The rule raised the pay threshold for salaried workers to be exempt from overtime pay, from about $24,000 to $47,476. If fully implemented, the rule could have affected about 87,000 Indiana workers (and 4.2 million workers nationwide), mandating that they be paid for overtime.
Employers had several options. They could raise salaries for those workers to the new minimum threshold of $47,476 and thus avoid paying them overtime; pay them time-and-a-half if they worked more than 40 hours per week (either as salaried employees or converted to hourly workers); or make sure they don't work more than 40 hours per week.
A federal judge in Texas on Nov. 22 to temporarily suspended implementation of the rule, which was to go into effect Dec. 1. Indiana was one of 21 states that sued the U.S. Department of Labor in September over the rule.
Because of the short turnaround time, Indianapolis compensation adviser Julie Bingham said, many employers had already instituted or communicated salary changes to their employees.
“This is truly a unique situation,” said Bingham of FirstPerson Advisors. “Everyone’s scrambling. My sense is that many employers here will likely just let that be the new reality and hold to those increases.”
Wal-Mart, for example, raised entry-level managers' starting salaries from $45,000 to $48,500 in September to stay above the threshold for paying overtime, and has said that it plans to stick with the raises.
The state of Indiana—itself one of the largest employers in the state—implemented its compliance plan on Nov. 20, according to the Indiana State Personnel Department.
That means 69 state employees received salary increases totaling about $140,000 per year.
“The small number of employees that received salary adjustments [will] retain those new amounts,” spokeswoman Ashley Hungate told IBJ. State employees who would have become eligible for overtime under the new rules will remain exempt from overtime.
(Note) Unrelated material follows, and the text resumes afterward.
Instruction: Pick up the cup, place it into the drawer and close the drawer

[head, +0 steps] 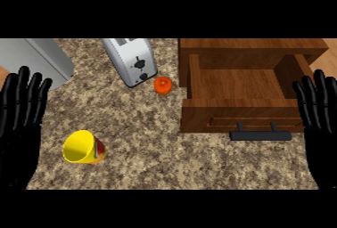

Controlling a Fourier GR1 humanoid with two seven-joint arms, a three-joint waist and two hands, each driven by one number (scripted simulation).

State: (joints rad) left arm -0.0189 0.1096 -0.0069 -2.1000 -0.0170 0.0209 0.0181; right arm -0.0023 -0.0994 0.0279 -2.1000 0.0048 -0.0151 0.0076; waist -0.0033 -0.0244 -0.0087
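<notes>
**One cup on the counter, one drawer open, both hands bare**

There was one cup in view, yellow outside and red within, lying tipped on its side on the speckled counter toward the lower left. It sat well apart from the single wooden drawer, which stood pulled out at the upper right with its inside showing bare wood. One dark handle ran along the drawer's front.

Three other things shared the counter: one silver toaster lying at an angle near the top, one small orange object just beside the toaster's lower end, and one grey metal object at the upper left corner, cut off by the edge.

Two black hands showed. The left hand rested at the left edge, fingers straight and pointing up, slightly spread, holding nothing and touching nothing; the cup lay near it, to its right. The right hand rested at the right edge in the same way, fingers straight and upright, beside the drawer's right side, with nothing held.
</notes>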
Ivy Tech Community College had decided to implement its plan “very close” to last Thursday’s effective date, so some people’s salaries were raised, said spokesman Jeff Fanter.
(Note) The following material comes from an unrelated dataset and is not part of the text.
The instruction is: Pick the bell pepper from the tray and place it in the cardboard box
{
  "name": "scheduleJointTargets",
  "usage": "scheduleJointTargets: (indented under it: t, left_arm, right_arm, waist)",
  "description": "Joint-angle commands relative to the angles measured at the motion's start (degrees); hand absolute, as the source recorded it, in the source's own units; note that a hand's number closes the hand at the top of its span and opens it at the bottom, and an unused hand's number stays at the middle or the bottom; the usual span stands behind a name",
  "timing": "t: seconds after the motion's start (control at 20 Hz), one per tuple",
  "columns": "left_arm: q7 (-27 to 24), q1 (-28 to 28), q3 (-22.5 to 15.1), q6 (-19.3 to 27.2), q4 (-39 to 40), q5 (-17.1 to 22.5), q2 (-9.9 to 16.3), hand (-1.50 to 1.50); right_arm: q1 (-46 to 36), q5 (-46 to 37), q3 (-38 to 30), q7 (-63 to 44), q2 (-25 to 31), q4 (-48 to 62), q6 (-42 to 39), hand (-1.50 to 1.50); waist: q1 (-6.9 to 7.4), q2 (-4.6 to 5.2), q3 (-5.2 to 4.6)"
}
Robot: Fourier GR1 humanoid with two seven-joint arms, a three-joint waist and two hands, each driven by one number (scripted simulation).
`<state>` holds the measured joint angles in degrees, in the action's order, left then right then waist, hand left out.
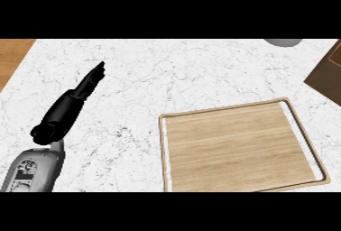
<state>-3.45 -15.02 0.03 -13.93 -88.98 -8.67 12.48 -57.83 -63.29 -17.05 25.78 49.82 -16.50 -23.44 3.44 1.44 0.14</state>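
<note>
A light wooden tray [174,118] with a raised rim lies on the white marble counter at the lower right, and nothing sits on it. No bell pepper shows anywhere in the head view. A brown corner of the cardboard box [328,74] pokes in at the right edge, above the tray. My left hand [75,101] stretches over the counter at the left, fingers straight and pointing up and to the right, holding nothing. It is well left of the tray. My right hand is out of view.
A grey rounded object [283,42] is cut off by the top edge at the right. A strip of brown wood [12,56] borders the counter at the upper left. White marble counter [186,72] spreads between my left hand and the box.
</note>
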Motion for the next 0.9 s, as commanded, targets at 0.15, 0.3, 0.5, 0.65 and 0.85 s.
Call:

Other changes will go into effect if the rule stands up in court.
“Preparations are in place for a future effective date should the injunction be overturned,” Fanter told IBJ.
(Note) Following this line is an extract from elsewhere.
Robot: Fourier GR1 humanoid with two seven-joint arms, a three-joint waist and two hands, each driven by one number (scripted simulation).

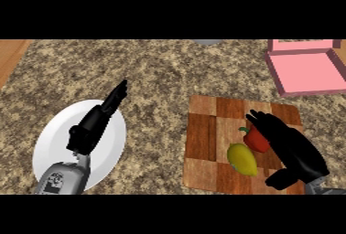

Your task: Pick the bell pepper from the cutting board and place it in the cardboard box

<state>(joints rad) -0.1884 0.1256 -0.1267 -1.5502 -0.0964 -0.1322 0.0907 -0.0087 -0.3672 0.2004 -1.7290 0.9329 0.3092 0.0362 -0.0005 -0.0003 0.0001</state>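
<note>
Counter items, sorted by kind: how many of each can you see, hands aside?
Fruit and vegetables: 2, the red bell pepper and a yellow mango-like fruit
Boards: 1, the wooden cutting board
Plates: 1, the white plate
Boxes: 1, the pink open box
Unclear: 1, a grey object at the far edge
Total: 6

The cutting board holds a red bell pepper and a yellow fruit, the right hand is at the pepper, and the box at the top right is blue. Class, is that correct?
Not quite: the box is pink, not blue, as the head view shows. The rest stands: the cutting board holds the red bell pepper and the yellow fruit, with the right hand at the pepper.
</note>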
But Purdue University decided not to move forward. The rule change would have affected about 1,200 Purdue employees, according to the Lafayette Journal-Courier. About 600 Purdue employees have since been notified that their pending salary increases have been put on hold, while about 600 others were told they would remain salaried employees ineligible for overtime.
Bingham said her firm is not recommending that employers take back increases they have already communicated to workers.
“Some employers, not inappropriately, took it as an opportunity to recommit to their employees not just for compliance but because of performance,” Bingham said. “That’s harder to undo.”